Viaggio spesso, pur abitando all’Elba: un connubio forse ideale, ma arduo da realizzare per essere davvero pienamente appagati, perché forse l’uno esclude l’altro. L’Elba è prepotente, ha una sua vitalità e una sua forza che cattura e domina, che lascia assuefare e distogliere, rendendo ogni partenza quasi dolorosa. Non per niente la chiamiamo affettuosamente lo Scoglio, e, una volta partiti, ci sentiamo tutti indistintamente polpi attaccati a queste coste, con le nostre ventose, il più forte possibile.
Inizio questa nuova rubrica con la presunzione di cercare di raccontare come è percepita l’isola d’Elba (o addirittura l’Arcipelago) in Italia o all’estero. Gli argomenti saranno vari, così come il punto di osservazione, a seconda dei miei viaggi o di esperienze con persone di fuori.
Partirò dall’elemento base, l’elementare tassello che ci lega agli altri: la nave. Noi elbani abbiamo una percezione molto particolare della nostra isola. Siamo noi, prima di tutto, che ci sentiamo dalla parte “giusta” del canale, mentre tutti gli altri ne sono al di là, sul continente. È difficile spiegare, a chi non è abituato a prenderla abitualmente, che la nave è quasi un’estensione della nostra isola, una peculiarità talmente insita nelle nostre abitudini che la maggior parte di noi, una volta salita a bordo, si sente quasi a casa.
Quindi da questo parte la prima domanda che ricevo da tutti: come riusciamo a sopravvivere all’inquietante realtà della distanza ineluttabile con la terra ferma. Esiste un traghetto, come preferiscono chiamarlo i foresti? quanto tempo ci mette? e la macchina? circolano auto all’Elba?

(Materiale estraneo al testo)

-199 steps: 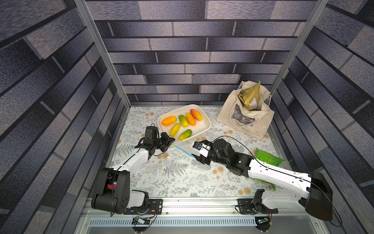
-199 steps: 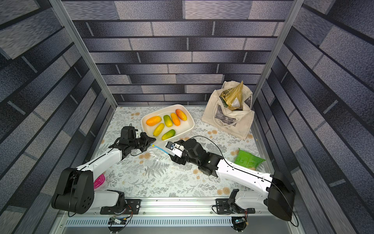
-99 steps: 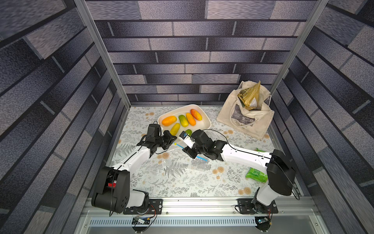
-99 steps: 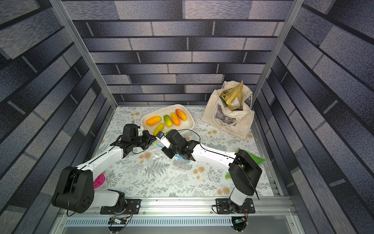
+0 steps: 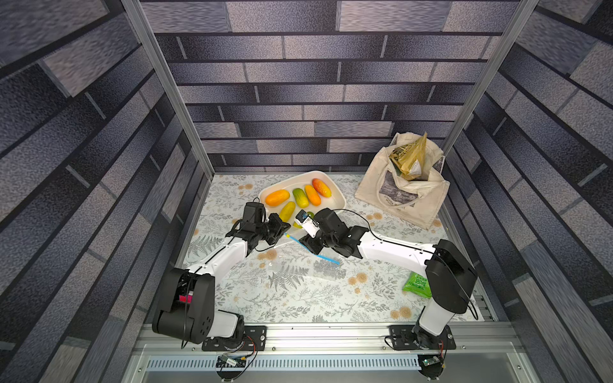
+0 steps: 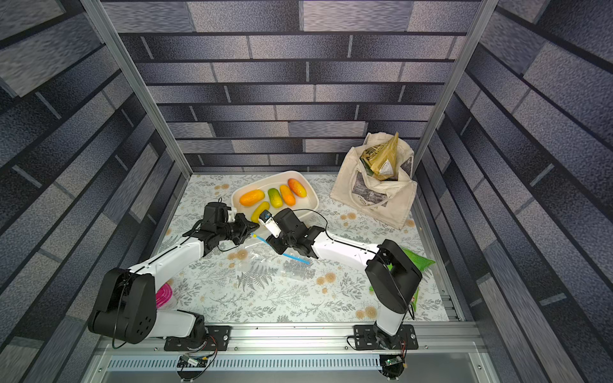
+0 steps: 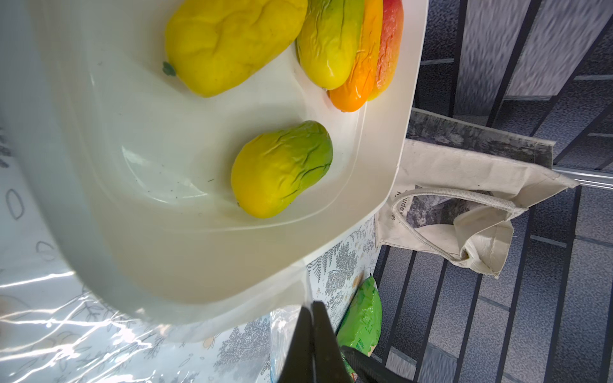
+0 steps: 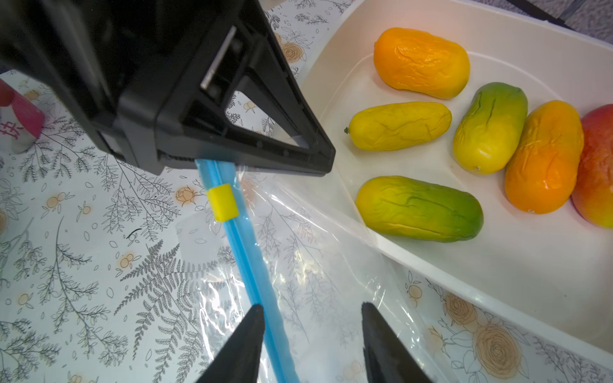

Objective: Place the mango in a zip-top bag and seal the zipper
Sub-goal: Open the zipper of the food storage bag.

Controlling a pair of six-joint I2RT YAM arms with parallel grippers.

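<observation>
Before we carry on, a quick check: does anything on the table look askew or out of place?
Nothing spilled or damaged. The clear crinkly zip-top bag lies crumpled and skewed, one end of its light-blue zipper strip pinched in the shut left pincer. The multicoloured mangoes sit in the white tray.

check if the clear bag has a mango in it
Empty. Only tablecloth print shows through the zip-top bag; all six mangoes sit in the white tray.

The beige canvas tote (image 7: 447,172) carries a line of dark print by its strap; only letters like "ude" can be made out in the left wrist view. A pink item (image 8: 20,122) bears a white glyph, cut off. Print on the green packet (image 7: 363,315) is too small to read.
</observation>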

La nave per gli elbani è un elemento vitale, il porto un luogo abituale, come per un cittadino del continente la stazione ferroviaria, o l’autostrada. Non è però solo un puro mezzo di trasporto, ma rappresenta un elemento di aggregazione sociale con caratteristiche simili a quelle della nostra “piazza”. Accade solamente di rado che un elbano non trovi un amico, o un conoscente a bordo. Le navi della fine settimana sono le più vivaci, cacofoniche e sociali: non mi riferisco ai turisti, ricordo con nostalgia la “mia” nave degli anni dell’università, la domenica alle 17, quando tutti gli studenti e i pendolari si ritrovavano insieme, come a un appuntamento rituale e festoso, per poi dividersi sul porto di Piombino e disperdersi in varie destinazioni. La nave è il nostro “filtro”, con cui ci scuotiamo di dosso l’attaccamento morboso allo Scoglio, ci liberiamo da quel leggero senso di malinconia, alla vista del mare, che rende le nostre partenze sempre un po’ melodrammatiche. Adesso, oltre che di pendolari, le corse della fine settimana sono piene di ragazzi, di squadre sportive, di entusiasmi, gruppi eterogenei per quanto eterogenea è maturata e si è sviluppata l’Elba moderna.

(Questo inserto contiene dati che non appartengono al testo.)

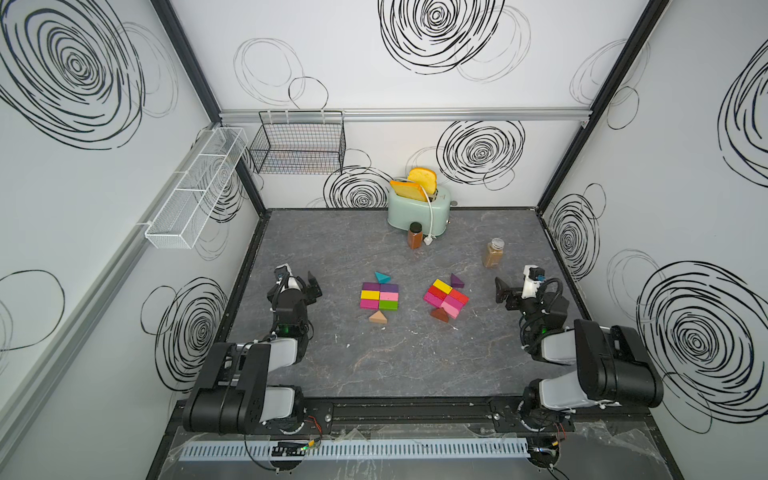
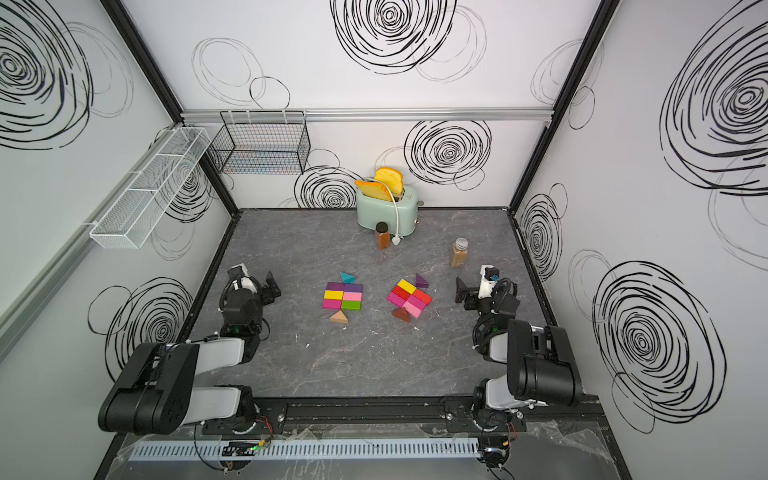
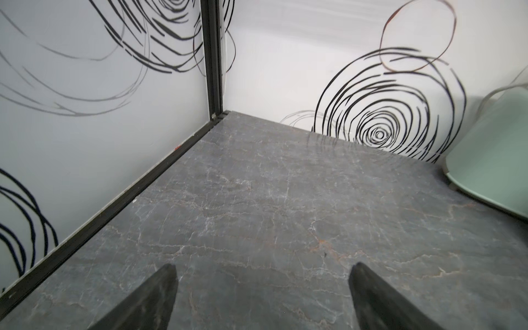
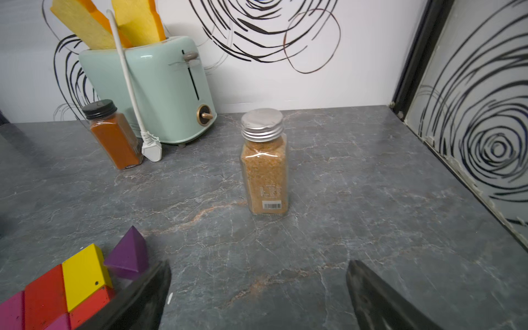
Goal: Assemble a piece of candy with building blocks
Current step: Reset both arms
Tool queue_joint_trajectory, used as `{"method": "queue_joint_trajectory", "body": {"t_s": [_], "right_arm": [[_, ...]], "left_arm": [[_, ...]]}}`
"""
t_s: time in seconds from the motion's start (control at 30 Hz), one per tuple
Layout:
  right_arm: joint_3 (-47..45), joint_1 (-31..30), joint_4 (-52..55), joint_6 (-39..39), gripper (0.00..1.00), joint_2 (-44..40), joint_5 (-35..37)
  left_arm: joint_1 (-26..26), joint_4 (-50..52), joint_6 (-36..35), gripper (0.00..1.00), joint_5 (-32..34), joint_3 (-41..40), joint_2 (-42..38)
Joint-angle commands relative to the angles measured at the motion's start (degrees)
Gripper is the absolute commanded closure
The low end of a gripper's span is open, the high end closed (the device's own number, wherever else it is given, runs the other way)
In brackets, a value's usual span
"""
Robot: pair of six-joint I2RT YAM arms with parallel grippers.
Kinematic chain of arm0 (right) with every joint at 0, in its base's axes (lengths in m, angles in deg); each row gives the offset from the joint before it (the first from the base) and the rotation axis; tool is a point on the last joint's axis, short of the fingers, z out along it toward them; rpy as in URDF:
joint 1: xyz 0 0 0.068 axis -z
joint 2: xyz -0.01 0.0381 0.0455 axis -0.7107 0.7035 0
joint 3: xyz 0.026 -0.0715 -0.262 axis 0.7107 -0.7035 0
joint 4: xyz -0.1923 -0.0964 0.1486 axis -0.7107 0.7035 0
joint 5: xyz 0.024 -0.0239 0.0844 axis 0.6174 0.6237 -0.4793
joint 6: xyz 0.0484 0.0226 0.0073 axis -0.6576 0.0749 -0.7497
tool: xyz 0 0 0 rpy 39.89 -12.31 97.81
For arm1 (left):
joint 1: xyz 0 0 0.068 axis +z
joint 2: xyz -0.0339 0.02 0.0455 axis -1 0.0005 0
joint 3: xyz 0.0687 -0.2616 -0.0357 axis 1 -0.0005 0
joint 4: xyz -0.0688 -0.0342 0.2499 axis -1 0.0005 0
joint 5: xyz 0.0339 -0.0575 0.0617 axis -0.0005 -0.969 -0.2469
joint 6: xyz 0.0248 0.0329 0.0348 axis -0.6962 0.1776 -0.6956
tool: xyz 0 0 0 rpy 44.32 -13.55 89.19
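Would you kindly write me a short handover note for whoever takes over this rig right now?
Left gripper: open, empty, at the left side of the grey marbled table.
Right gripper: open, empty, near the purple triangular wedge.
Blocks mid-table: straight six-brick rectangle with teal triangular wedge and tan triangular wedge at its ends; tilted brick rectangle with the purple and a brown triangular wedge.
Done: both candy shapes look assembled.
Left: probably nothing.
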Motion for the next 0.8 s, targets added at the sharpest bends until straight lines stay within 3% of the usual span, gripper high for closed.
{"method": "queue_joint_trajectory", "body": {"t_s": [0.0, 0.03, 0.13, 0.2, 0.27, 0.77], "right_arm": [[0.35, -1.85, -10.18, 1.60, 0.01, 3.66, 3.22], [2.10, -2.20, -2.69, 2.53, 0.01, 1.23, 4.16], [1.35, -3.10, -6.63, 1.94, 0.01, 2.89, 7.22], [2.82, -3.72, -0.57, 2.05, 0.01, 1.28, 10.02], [2.01, -4.30, -3.89, 2.11, 0.01, 2.09, 10.96], [2.94, -5.06, -1.40, 3.07, 0.01, 1.71, 11.37]], "left_arm": [[-2.79, -10.33, -4.57, 0.02, 0.80, -1.04, 1.05], [-4.64, -12.66, -6.39, 0.02, 2.38, -1.13, 2.39], [-5.37, -12.06, -7.98, 0.02, -0.43, 0.09, 5.19], [-4.33, -21.19, -6.93, 0.02, -0.37, -2.42, 8.13], [-4.79, -15.12, -6.85, 0.02, 0.22, -1.23, 6.21], [-6.51, -17.30, -8.41, 0.02, 2.72, -1.60, 6.69]]}}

Per questo penso, da elbana che usa le navi spessissimo, e che tiene i loro orari gelosamente custoditi nel portafoglio accanto alle carte di credito e alla patente, che i nostri porti meritino e debbano ricevere la più alta considerazione. Sono convinta che rivestano un’importanza talmente cruciale da essere considerata seconda solo alle nostre case, scuole e luoghi di lavoro. I porti di Portoferraio o di Rio Marina appartengono all’isola d’Elba intera, sono la nostra coscienza e il nostro biglietto da visita, e dovrebbero diventare un luogo in cui vivere in armonia, nel rispetto delle esigenze, comodità, bisogni dei passeggeri, con una continuità tematica e architettonica che rispetti le nostre tradizioni e la nostra storia.
Rispettiamo i nostri porti, curiamone la funzionalità e l’estetica, il decoro e il verde, non diamo l’esclusiva solo alle norme tecniche e commerciali quali realtà e necessità assolute. Solo così ci sentiremo noi stessi, a nostro agio, non solo sulle navi, ma anche mentre ne saliamo e scendiamo, e solo così riusciremo a rispondere senza parole alla perplessità di chi ci viene a visitare, e a convincerli a prendere serenamente e volentieri questo mezzo così familiare che noi chiamiamo … nave e mai traghetto.